HDMI 2.2 was finalized as a specification in June 2025, but actual products have been slow to follow. That is now changing, with HDMI Licensing Administrator CEO and President Rob Tobias confirming at Computex 2026 that chip manufacturers are expected to begin sampling FRL2 silicon this year, putting the first HDMI 2.2 products on track for 2027.
"We're hearing chip manufacturers will start to sample their FRL2 chips this year. And so we should start to see some 96 or up to 96 gigabit HDMI 2.2 products next year," Tobias told ARMdevices.
The headline number for HDMI 2.2 is 96 Gbps, double the 48 Gbps maximum of HDMI 2.1. That additional bandwidth enables genuinely impressive display configurations without relying on Display Stream Compression. Uncompressed 4K at 240Hz, 8K at 60Hz with full chroma, 12K at 120Hz, and 16K at 60Hz are all within scope. With DSC, 1440p at over 1,000Hz becomes theoretically possible.

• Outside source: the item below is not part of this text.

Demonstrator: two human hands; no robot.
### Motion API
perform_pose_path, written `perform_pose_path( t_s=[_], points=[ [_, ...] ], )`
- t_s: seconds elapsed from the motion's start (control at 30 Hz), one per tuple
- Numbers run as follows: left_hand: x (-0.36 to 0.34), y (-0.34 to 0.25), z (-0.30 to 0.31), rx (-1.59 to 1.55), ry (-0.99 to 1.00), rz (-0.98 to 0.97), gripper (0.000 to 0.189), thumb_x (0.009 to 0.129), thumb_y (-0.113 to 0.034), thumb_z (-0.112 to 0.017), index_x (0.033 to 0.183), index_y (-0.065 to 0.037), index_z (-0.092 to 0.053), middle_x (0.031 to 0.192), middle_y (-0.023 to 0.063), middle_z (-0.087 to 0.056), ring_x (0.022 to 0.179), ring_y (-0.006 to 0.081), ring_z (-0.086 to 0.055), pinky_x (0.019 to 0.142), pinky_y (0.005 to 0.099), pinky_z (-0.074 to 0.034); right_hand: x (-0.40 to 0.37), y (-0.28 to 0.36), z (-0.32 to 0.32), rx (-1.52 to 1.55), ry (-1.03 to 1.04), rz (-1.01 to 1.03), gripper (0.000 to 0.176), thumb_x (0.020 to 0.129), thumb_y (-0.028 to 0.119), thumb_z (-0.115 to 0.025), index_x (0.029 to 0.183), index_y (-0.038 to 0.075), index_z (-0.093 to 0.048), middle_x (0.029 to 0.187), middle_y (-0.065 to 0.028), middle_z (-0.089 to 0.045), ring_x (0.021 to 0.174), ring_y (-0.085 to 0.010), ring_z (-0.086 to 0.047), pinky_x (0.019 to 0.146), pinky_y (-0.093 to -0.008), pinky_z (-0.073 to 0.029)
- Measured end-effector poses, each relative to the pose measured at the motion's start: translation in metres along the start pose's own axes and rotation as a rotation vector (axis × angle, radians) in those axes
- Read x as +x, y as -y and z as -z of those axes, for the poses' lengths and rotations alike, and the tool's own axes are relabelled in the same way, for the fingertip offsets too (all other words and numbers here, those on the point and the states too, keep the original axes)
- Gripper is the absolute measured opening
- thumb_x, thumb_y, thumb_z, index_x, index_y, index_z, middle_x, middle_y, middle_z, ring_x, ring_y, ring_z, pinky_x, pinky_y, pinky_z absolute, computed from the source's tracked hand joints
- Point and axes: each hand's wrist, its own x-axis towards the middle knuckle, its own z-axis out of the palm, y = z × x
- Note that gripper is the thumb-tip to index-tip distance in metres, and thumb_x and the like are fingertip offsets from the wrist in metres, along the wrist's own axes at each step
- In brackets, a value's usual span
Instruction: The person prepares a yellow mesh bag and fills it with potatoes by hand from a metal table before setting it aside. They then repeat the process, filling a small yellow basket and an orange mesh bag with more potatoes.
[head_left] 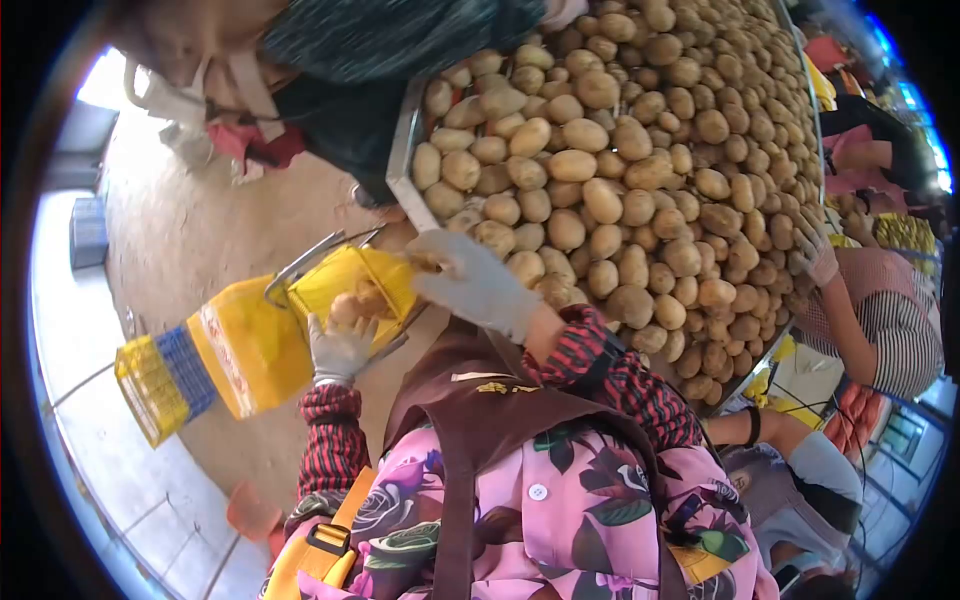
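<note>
While grey-gloved left hand [340, 345] pinches the rim of yellow mesh plastic bag [250, 350], probably to hold its mouth open on metal wire frame [310, 258], grey-gloved right hand [475, 285], fingers spread, rests on brown potato [428, 263] at that mouth, beside potato-heaped metal tray [400, 160].

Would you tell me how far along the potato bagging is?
Done: a few brown potatoes lie in the mouth of the yellow mesh bag. In hand: the grey-gloved left hand grips the bag's rim; the right hand is at its opening. Left: the metal tray is heaped with more.
</note>
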Motion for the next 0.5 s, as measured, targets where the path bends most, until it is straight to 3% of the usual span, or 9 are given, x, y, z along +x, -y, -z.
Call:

There is an important caveat on the Ultra96 branding that will accompany these products. Ultra96 does not automatically mean 96 Gbps. The HDMI Forum has confirmed that the Ultra96 label covers devices operating at 64 Gbps, 80 Gbps, or 96 Gbps, meaning buyers will need to check spec sheets carefully rather than assuming the highest tier.
This is the same kind of tiered naming confusion that caused headaches with DisplayPort 2.0 and 2.1. Ultra96-certified cables will also be required to unlock the maximum bandwidth on compatible devices, and those cables may arrive before the end of this year, ahead of the full product rollout.

HDMI 2.2 also introduces LIP (Latency Indication Protocol), which improves audio and video synchronization in multi-device setups such as AV receivers and soundbars. LIP-certified products could arrive before the main 2027 wave.
On the PC side, RDNA 5 GPUs are expected to support HDMI 2.2, though a leak suggests that initial RDNA 5 support may be limited to the 64 Gbps and 80 Gbps tiers rather than the full 96 Gbps. NVIDIA's RTX 60 series is also expected to support HDMI 2.2. Next-generation consoles, including PlayStation 6 and Project Helix, are likely candidates, as both are expected to use RDNA 5-based graphics.